Both produce a correct MST. Prim grows one tree from a vertex and shines on dense graphs; Kruskal sorts all edges and merges a forest using union-find, shining on sparse graphs. Pick based on graph density and which data structures you already have.


Section 10

Real-World Use Cases

📡
Network Design
Laying fibre, electrical grids, water pipes, or road networks at minimum total cost while connecting every site. The textbook application.
telecom, utilities, infrastructure
🧮
Cluster Analysis
Build the MST of data points, then cut the heaviest edges. The pieces left behind are natural clusters — the basis of single-linkage clustering.
unsupervised ML, segmentation
🗺️
TSP Approximation
An MST gives a 2-approximation for the metric Travelling Salesman Problem: walk the tree, shortcut repeats. A fast, bounded heuristic for routing.
logistics, route planning
🧩
Maze Generation
Randomly weight a grid graph and run Prim's. The resulting spanning tree is a perfect maze: every cell reachable, exactly one path between any two cells.
games, procedural content
📷
Image Segmentation
Treat pixels as nodes and intensity differences as edge weights. MST-based methods group similar regions, used in computer-vision pipelines.
vision, medical imaging
🔁
Broadcast & Multicast
Distributing one signal to many receivers with the least total link cost maps directly onto building an MST over the network of receivers.
streaming, sensor networks

Section 11

Prim vs Kruskal — Side by Side

PropertyPrim's AlgorithmKruskal's Algorithm
Grows byOne tree, outward from a vertexA forest that merges into one tree
Core data structurePriority queue / key arraySorted edges + union-find (DSU)
Typical timeO(E log V) or O(V²)O(E log E)
Best onDense graphsSparse graphs
Partial result isAlways one connected treeA disconnected forest until the end
Handles disconnected graphNo — needs a connected graphYes — finds a minimum spanning forest

Section 12

Golden Rules

🌳 Prim's Algorithm — Things That Trip People Up
1
Always check for cycles on pop, not on push.
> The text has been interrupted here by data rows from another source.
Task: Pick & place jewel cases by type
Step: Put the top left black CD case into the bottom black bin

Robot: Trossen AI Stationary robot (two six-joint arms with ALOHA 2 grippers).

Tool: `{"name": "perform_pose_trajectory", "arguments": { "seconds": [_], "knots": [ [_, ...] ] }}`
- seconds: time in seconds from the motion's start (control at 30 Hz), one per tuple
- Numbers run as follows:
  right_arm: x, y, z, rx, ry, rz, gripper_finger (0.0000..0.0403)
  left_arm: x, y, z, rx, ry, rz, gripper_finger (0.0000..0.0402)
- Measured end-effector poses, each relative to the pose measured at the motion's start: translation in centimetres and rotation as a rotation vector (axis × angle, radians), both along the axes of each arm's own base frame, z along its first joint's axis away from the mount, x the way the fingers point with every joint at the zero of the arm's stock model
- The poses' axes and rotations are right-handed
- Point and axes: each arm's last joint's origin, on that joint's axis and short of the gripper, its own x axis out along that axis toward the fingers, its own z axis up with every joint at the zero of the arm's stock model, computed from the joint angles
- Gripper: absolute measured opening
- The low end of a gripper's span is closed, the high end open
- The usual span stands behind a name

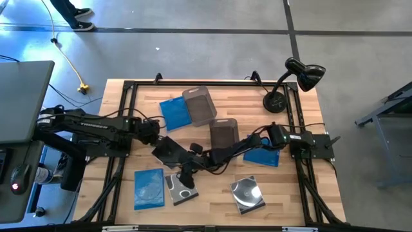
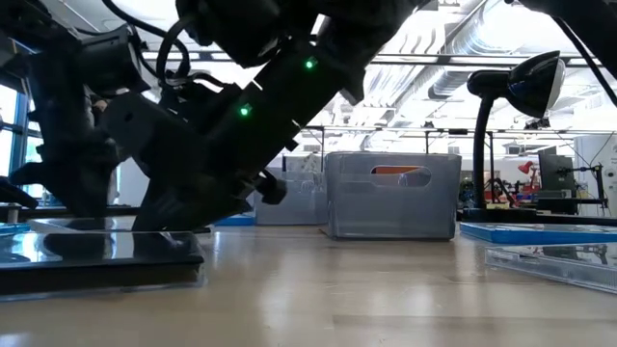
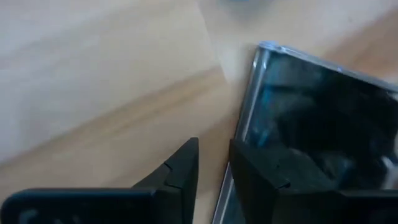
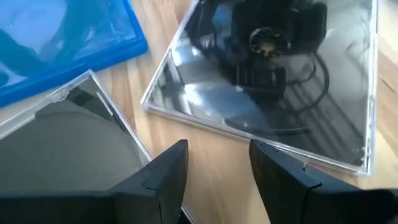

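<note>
Beyond the wooden table (image 1: 302,193) we see grey concrete floor, and someone's shoe at the frame edge. From above, both arms cross mid-table and hide their own fingertips. Our left gripper (image 3: 214,171) sits low at the edge of a dark jewel case (image 3: 323,124); we cannot tell whether it grips. Our right gripper (image 4: 217,165) hangs parted over bare wood between a mirrored case (image 4: 280,81) and a clear case (image 4: 68,149), beside a blue case (image 4: 62,43). "TROSSEN" on the left arm is barely legible.
</note>
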Motion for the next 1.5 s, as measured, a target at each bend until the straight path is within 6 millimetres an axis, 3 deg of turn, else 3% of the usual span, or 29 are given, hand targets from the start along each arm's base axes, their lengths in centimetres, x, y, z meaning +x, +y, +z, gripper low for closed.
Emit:
{"name": "perform_pose_trajectory", "arguments": {
  "seconds": [0.2, 0.6, 0.93, 1.23, 1.5],
  "knots": [
    [0.0, -0.2, -0.1, 0.005, 0.007, 0.0, 0.0172, -0.2, -0.1, 0.3, -0.026, -0.018, -0.038, 0.0079],
    [0.0, -0.3, -0.1, 0.001, 0.01, -0.004, 0.0172, -0.6, -0.3, 0.1, -0.052, 0.034, -0.075, 0.0107],
    [0.2, -0.7, 0.0, -0.016, -0.001, -0.007, 0.0172, -1.2, -0.1, 0.1, 0.02, 0.091, -0.056, 0.0109],
    [0.2, -0.7, -0.1, -0.016, -0.002, -0.005, 0.0172, -2.6, 0.2, -0.2, 0.115, 0.253, 0.022, 0.0109],
    [0.1, -0.6, -0.1, -0.016, 0.0, -0.003, 0.0172, -1.0, 0.0, 1.5, 0.078, -0.076, -0.041, 0.0109]
  ]
}}
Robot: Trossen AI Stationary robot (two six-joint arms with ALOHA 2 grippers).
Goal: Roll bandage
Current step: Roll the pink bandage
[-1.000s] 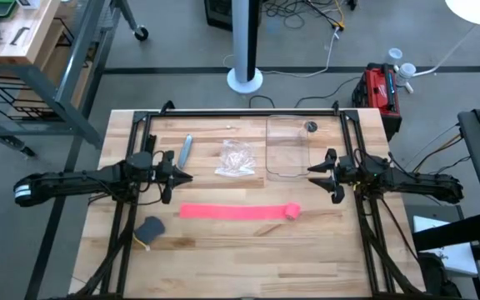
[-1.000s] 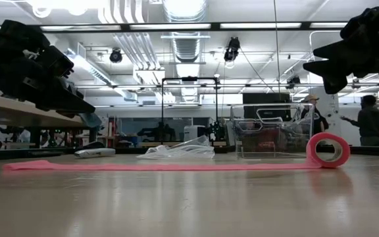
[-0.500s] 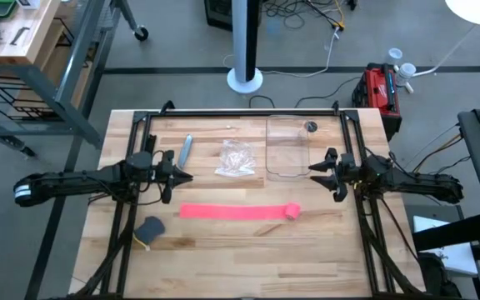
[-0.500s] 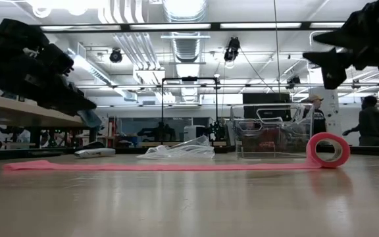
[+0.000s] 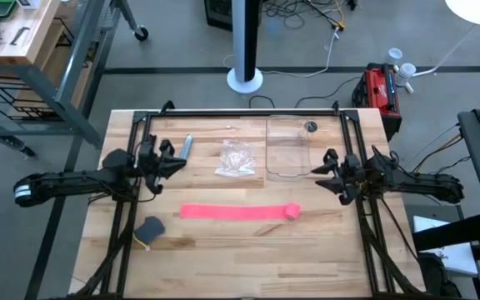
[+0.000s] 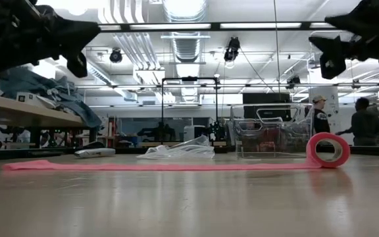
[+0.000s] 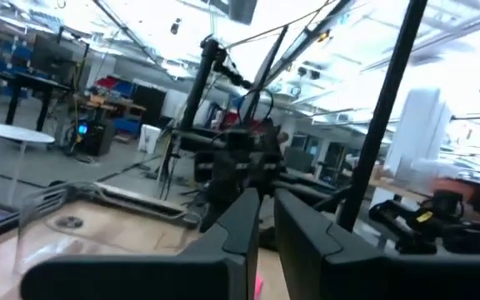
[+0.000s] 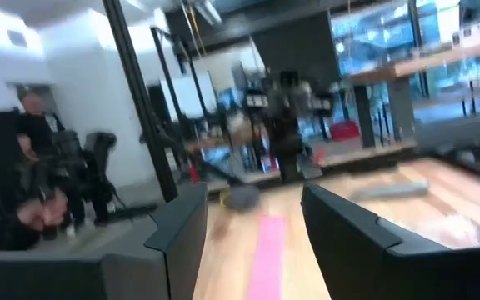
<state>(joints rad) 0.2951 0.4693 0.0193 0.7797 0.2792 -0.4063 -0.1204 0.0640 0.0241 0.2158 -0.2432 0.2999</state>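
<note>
The bright pink bandage (image 5: 236, 211) lies flat on the wooden table as a long strip running left to right. Its right end is wound into a small roll (image 5: 292, 212) that stands on its rim (image 6: 329, 149). My left gripper (image 5: 170, 163) hangs above the table beyond the strip's left end, tipped upward; its fingers are shut, with nothing between them (image 7: 267, 229). My right gripper (image 5: 320, 170) hangs open above the table beyond the roll, also holding nothing. The right wrist view shows the pink strip (image 8: 265, 250) between its fingers, farther off on the table.
A crinkled clear plastic bag (image 5: 237, 158) and a clear box (image 5: 287, 147) lie behind the strip. A grey pen-like object (image 5: 185, 148) lies at the far left. A dark grey-blue lump (image 5: 149, 228) sits near the front left. Black frame rails (image 5: 240, 112) border the work area.
My left gripper has risen and tipped from pointing down at the table to pointing upward, rolling a little and drawing back toward the table's left. My right gripper has tipped up slightly. The bandage has stayed where it was.
</note>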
A vertex can sit in the heap via several edges. Only when you pop an edge do you test if v in visited — that lazy deletion is what keeps the simple heap version correct.
2
The starting vertex never changes the total cost. Different starts can produce a different order of edges (and occasionally a different MST when weights tie), but the minimum total weight is always identical.
3
Match the implementation to graph density. Sparse graph → binary-heap O(E log V). Dense graph → adjacency-matrix O(V²). Using a heap on a dense graph is a common, silent performance mistake.
4
Prim's requires a connected graph. If the graph might be disconnected and you want a spanning forest, reach for Kruskal's instead, or run Prim's once per connected component.
5
Don't confuse it with Dijkstra. The code looks similar, but Prim's compares edge weight while Dijkstra compares cumulative distance from the source. One builds a cheap tree; the other finds shortest paths.
6
An MST is not unique. When several edges share the same weight, more than one valid minimum spanning tree can exist. They will all share the same total cost.